Swearing in of President of Tanzania John Magufuli, Dar es Salaam, Tanzania, November 5, 2015. Photo by Paul Kagame via Flickr CC BY-NC-ND 2.0.

Tanzanians voted in their general election on October 28 in a poll that pitted popular opposition chief Tundu Lissu against incumbent John Magufuli. As the votes are counted, Dan Paget explains why incumbent John Magufuli is likely to be declared the winner, and what his second term will mean for democracy in the East African nation.

How do you rate the independence or fairness of the Tanzania election commission now and in the past?

We should wait until all the results have come out before passing judgment. However, provisionally, I no longer have faith in Tanzania’s National Electoral Commission or the validity of the election results. The validity of elections should be something that is determined by independent bodies and rigorous procedures. However, I am afraid that guesswork and judgment are the only means at our disposal to assess the validity of these elections because other avenues to verify it has been blocked in advance.

It is never easy to know when to give credence to allegations of election manipulation. Such accusations can always be made in bad faith. If the election commission were independent and governed by a cross-party board, one might trust them to arbitrate these allegations. Instead, the constitution gives the president the authority to appoint the heads of the commission. The opposition has been calling for the commission to be reformed for years.

In the absence of an independent electoral commission and independent courts, normally one would turn to independent observer missions. They routinely deploy large teams which observe the conduct of the election and assess irregularities, but these missions have been kept away. So have many of the most respected domestic election observers, such as the Legal and Human Rights Centre. The conclusions of the few observation missions present will be important. So will be the judgments of Tanzania Election Watch, which is assaying the conduct of the election remotely. I recommend their preliminary report.

Altogether, the reliable means to evaluate allegations of foul play have been all but closed down. Given all that, it is hard to know what to do except to give prima facie credence to the widespread allegations of election fraud made by the opposition and many analysts.

Their claims acquire weight from the stream of videos and photographs shared via social media. These largely unverified reports appear to show the manipulation of the electoral register, ghost polling stations, pre-filled ballots, pre-printed ballots, ballot-stuffing, polling agents disqualified or barred access to polling stations, and a variety of other irregularities.

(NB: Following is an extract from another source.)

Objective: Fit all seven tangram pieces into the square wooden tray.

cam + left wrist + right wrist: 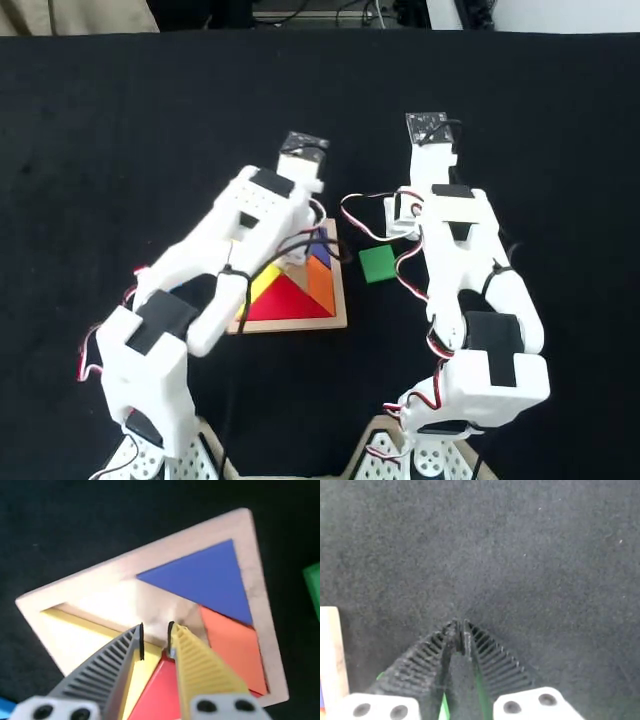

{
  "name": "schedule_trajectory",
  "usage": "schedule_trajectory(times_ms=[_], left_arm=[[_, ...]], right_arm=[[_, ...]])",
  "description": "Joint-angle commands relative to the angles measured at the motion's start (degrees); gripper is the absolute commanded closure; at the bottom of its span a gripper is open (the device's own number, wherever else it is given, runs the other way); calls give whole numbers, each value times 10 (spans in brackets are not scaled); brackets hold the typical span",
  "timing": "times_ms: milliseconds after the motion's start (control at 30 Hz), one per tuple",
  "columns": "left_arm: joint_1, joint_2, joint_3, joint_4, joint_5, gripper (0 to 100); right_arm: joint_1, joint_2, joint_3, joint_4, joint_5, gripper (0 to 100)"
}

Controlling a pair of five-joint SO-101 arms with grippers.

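The square wooden tray lies at the table's middle with a red triangle, a yellow piece, an orange piece and a blue piece in it. My left arm hangs over the tray. Its gripper stands slightly open above the bare floor, between the yellow piece, the red triangle and the blue triangle. It holds nothing. A green square lies on the cloth right of the tray, beside my right arm. The right gripper is shut and empty above the cloth.
Black cloth covers the whole table, with free room at the back and both sides. The tray's rim shows beside the right gripper. A corner of a light blue piece lies outside the tray. The green square lies just past the tray's rim.
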Motion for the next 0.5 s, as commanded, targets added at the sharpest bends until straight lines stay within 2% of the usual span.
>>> schedule_trajectory(times_ms=[0, 167, 300, 467], left_arm=[[28, -27, -3, -7, 1, 891], [23, -32, -3, -4, 1, 891], [-9, -38, -25, 10, 1, 891], [-53, -75, -125, 156, -29, 891]], right_arm=[[4, -6, -31, -7, -1, 984], [4, -6, -31, -7, -1, 984], [4, -6, -31, -6, -1, 984], [4, -7, -31, -4, -1, 986]])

What puts it over the top is the scale and character of the victory for the ruling party — Chama cha Mapinduzi — that has been reported so far. Results are still coming in, and final judgment should be suspended until we have a complete picture. Nonetheless, the ruling party’s victories have been declared in places you would least expect them to win, and at a scale which is hard to believe.

The popularity of the opposition and the ruling party alike is difficult to discern, especially given the absence of opinion polls. This makes the size of rallies one of the few indicators of party popularity left available to us. The rally is a treacherous indicator of party popularity. Nonetheless, as I have argued elsewhere, we can draw a tentative, negative conclusion: opposition support has not collapsed. It is not negligible. If it had, we would not have seen large opposition rallies so consistently. This inference is consistent with the opposition’s wide organizational base.

Nonetheless, so far, officials have declared the defeat of the opposition’s most admired leaders in their greatest strongholds. Household names like Zitto Kabwe, Freeman Mbowe, Joseph Mbilinyi, Halima Mdee, John Heche, and Esther Bulaya have all lost their seats. These defeats, moreover, are by astounding margins. Altogether, it is hard to see why the National Electoral Commission and the wider infrastructure which oversees elections in Tanzania should be given the benefit of the doubt.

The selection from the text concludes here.